Reproduce the data exactly as it stands.

▸ **DATA SHOWN**
- - - - -

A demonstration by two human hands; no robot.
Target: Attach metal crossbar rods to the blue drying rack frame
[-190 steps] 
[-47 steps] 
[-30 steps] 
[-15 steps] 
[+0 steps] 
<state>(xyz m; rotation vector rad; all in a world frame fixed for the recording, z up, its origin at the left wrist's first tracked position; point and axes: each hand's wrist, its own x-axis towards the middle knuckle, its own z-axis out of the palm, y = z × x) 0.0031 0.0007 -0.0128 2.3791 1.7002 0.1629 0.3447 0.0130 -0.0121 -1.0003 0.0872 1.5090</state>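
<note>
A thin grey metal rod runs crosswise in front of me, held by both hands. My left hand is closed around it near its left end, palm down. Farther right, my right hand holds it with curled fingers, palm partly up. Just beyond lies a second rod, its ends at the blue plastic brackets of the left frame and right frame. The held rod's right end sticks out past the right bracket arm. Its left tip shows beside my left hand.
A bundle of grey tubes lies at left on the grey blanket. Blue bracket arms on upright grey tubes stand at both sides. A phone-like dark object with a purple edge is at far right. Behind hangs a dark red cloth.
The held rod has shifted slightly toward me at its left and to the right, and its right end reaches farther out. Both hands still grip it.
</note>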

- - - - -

▸ **RESPONSE FOR THIS EXERCISE**
A demonstration by two human hands; no robot.
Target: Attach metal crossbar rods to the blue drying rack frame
[-190 steps] 
[-47 steps] 
[-30 steps] 
[-15 steps] 
[+0 steps] 
<state>(xyz m; rotation vector rad; all in a world frame fixed for the recording, z up, its origin at the left wrist's first tracked position; point and axes: each hand's wrist, its own x-axis towards the middle knuckle, its own z-axis out of the palm, y = z × x) 0.0031 0.0007 -0.0128 2.3791 1.7002 0.1629 0.3447 0.0130 -0.0121 -1.0003 0.0872 1.5090</state>
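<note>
A thin grey metal rod runs crosswise in front of me, held by both hands. My left hand is closed around it near its left end, palm down. Farther right, my right hand holds it with curled fingers, palm partly up. Just beyond lies a second rod, its ends at the blue plastic brackets of the left frame and right frame. The held rod's right end sticks out past the right bracket arm. Its left tip shows beside my left hand.
A bundle of grey tubes lies at left on the grey blanket. Blue bracket arms on upright grey tubes stand at both sides. A phone-like dark object with a purple edge is at far right. Behind hangs a dark red cloth.
The held rod has shifted slightly toward me at its left and to the right, and its right end reaches farther out. Both hands still grip it.
</note>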

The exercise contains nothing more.